German politicians have criticised the former London mayor Boris Johnson forclaiming the EU has the same goal as Hitler in trying to create a political superstate.
“Anyone who allows himself to stoop to such polemics shows that they are running out of proper arguments”, said Jürgen Hardt, the foreign affairs spokesman for Angela Merkel’s Christian Democrats. “If we look at the cultural life and the way business is done on the continent, it is clear that Europe has never been more British than it is now. We want things to remain that way – with Britain inside the EU,” Hardt said.
Johnson’s remark that the EU was an attempt to recreate Hitler’s and Napoleon’s aims of unifying Europe “by different methods” was widely reported in German media on Monday.
In an interview with the Sunday Telegraph, Johnson, seen as the de facto leader of the leave campaign, said the past 2,000 years of European history had been dominated by doomed attempts to unify the continent under a single government to recreate the “golden age” of the Romans.
“Napoleon, Hitler, various people tried this out, and it ends tragically. The EU is an attempt to do this by different methods,” he said.
Axel Schäfer, European affairs spokesman for the Social Democratic party (SPD), said: “Like many other politicians in Germany I am speechless at what stupidity nationalism can trigger in seemingly intelligent people.
“The European Union is a club which 28 member states have joined voluntarily, not by force, and which is made up of them, and not of Brussels. It is also a club in which Britain plays a leading role, and which would be unimaginable without British leadership.”
Schäfer told the Guardian he was sad to see Johnson joining “a group of anti-European nationalists made up of Hungary’s prime minister, Viktor Orbán, and Front National leader Marine Le Pen”.
“Anyone who makes such comparisons shows that they have run out of proper arguments,” he added.
Johnson’s comments came before of a series of meetings between British and German politicians in London this week.
Both Hardt and Thomas Oppermann, the leader of the SPD’s parliamentary faction, will be meeting members of the leave and remain camps to discuss the consequences of a British vote to leave the EU. Hardt said there were no plans to meet Johnson.
So far, German politicians have been reluctant to comment in public on the referendum.
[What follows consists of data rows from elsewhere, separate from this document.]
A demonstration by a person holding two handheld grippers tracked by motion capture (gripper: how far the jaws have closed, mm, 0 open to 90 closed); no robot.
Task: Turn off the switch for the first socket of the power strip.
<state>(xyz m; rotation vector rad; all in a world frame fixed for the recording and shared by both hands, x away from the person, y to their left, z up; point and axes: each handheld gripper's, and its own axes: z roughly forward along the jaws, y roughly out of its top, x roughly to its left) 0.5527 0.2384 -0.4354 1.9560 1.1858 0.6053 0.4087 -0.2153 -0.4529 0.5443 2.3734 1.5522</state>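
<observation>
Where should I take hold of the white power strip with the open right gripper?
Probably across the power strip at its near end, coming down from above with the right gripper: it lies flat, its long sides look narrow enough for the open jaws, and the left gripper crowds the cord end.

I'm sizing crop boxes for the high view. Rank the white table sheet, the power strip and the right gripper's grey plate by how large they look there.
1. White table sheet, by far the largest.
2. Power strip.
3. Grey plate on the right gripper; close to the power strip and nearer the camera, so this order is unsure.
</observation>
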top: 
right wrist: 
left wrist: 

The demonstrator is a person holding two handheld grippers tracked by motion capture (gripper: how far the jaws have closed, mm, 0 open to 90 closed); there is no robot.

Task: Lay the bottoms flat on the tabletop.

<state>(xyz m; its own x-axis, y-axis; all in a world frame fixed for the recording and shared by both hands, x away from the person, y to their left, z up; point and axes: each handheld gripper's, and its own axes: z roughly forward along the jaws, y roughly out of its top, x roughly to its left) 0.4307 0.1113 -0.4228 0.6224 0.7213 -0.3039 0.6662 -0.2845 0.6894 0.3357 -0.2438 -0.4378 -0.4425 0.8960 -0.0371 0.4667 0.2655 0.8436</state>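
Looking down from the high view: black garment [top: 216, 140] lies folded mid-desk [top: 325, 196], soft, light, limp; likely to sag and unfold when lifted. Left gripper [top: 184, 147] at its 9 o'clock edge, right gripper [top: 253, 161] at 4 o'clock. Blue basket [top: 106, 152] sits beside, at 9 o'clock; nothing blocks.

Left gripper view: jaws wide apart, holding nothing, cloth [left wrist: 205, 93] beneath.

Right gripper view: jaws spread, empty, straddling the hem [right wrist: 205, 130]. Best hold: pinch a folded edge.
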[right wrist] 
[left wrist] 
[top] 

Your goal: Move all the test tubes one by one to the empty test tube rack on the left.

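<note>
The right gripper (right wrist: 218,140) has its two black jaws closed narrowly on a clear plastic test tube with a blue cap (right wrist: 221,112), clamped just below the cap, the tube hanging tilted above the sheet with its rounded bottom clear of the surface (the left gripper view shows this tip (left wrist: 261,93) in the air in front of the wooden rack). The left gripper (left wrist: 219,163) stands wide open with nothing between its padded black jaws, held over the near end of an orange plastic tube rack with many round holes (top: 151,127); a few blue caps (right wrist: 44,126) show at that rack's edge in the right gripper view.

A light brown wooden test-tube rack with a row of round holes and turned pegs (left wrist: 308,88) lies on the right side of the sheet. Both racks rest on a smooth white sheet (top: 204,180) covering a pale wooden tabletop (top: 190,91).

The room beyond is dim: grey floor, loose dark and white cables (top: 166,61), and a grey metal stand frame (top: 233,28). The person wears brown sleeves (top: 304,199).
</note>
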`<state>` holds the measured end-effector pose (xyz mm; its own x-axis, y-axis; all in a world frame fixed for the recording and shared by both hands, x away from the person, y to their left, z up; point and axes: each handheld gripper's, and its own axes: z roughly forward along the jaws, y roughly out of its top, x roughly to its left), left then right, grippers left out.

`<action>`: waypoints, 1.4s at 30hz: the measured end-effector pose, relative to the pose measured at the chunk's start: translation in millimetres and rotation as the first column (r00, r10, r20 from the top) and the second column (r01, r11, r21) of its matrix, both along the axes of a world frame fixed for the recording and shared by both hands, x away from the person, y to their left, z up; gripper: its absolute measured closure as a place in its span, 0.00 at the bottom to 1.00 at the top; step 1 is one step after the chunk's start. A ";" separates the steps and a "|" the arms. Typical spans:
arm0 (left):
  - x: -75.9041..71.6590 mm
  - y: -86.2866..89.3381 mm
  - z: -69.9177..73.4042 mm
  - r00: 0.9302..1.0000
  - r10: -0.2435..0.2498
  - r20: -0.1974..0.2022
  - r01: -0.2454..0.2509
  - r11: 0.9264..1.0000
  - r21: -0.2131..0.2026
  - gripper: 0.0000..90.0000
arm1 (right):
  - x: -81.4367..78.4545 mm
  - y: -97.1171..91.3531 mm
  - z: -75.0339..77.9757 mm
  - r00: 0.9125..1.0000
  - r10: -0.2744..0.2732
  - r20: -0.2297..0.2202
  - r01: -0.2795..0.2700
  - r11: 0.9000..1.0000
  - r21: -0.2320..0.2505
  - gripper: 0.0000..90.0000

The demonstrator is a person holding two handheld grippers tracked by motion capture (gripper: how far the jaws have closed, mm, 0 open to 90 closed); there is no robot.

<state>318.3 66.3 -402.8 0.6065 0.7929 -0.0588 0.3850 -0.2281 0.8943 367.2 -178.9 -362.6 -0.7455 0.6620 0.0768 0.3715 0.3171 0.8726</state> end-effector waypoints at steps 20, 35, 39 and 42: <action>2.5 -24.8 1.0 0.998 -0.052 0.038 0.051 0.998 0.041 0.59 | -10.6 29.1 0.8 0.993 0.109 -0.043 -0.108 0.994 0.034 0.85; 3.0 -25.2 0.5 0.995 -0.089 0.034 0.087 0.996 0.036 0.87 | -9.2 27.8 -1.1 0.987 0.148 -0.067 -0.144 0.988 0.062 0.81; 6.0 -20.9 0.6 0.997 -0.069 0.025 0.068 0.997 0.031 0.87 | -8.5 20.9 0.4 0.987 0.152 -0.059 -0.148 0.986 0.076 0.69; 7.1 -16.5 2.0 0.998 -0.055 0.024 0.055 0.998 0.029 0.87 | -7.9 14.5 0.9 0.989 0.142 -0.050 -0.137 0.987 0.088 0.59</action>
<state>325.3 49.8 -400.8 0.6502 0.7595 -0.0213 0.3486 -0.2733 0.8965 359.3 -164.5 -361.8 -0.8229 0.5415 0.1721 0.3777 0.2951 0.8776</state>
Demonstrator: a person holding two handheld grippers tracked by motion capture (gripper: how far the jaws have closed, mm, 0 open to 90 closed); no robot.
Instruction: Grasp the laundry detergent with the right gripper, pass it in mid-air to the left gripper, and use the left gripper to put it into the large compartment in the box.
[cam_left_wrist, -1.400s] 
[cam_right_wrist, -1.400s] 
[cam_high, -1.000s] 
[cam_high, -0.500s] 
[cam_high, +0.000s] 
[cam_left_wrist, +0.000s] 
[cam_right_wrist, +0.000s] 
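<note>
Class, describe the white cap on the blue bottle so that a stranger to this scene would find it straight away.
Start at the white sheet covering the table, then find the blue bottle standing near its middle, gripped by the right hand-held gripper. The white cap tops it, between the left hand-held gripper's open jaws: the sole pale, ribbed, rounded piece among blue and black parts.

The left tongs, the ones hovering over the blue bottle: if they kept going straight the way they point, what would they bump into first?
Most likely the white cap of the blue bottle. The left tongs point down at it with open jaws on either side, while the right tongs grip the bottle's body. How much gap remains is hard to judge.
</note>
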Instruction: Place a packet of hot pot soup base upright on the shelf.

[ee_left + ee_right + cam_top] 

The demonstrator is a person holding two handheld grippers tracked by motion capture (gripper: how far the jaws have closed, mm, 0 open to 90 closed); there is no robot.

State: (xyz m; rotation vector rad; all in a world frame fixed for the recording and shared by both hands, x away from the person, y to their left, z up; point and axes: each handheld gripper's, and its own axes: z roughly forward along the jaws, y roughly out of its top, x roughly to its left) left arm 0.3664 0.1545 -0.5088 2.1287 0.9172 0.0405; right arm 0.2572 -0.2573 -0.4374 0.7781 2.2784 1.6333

But the Guardian has learned that Oppermann will present British MPs and diplomats with a copy of the winner of a short story competition that sends a warning about the consequences of Brexit.
The story, by 18-year-old student Stefan Endewald, is set in the year 2030. Britain asks Germany and France to be readmitted to the EU only 14 years after voting to leave, proposing a so-called “Brintro”. “They have finally noticed that we no longer need them as urgently as they need us,” the narrator remarks.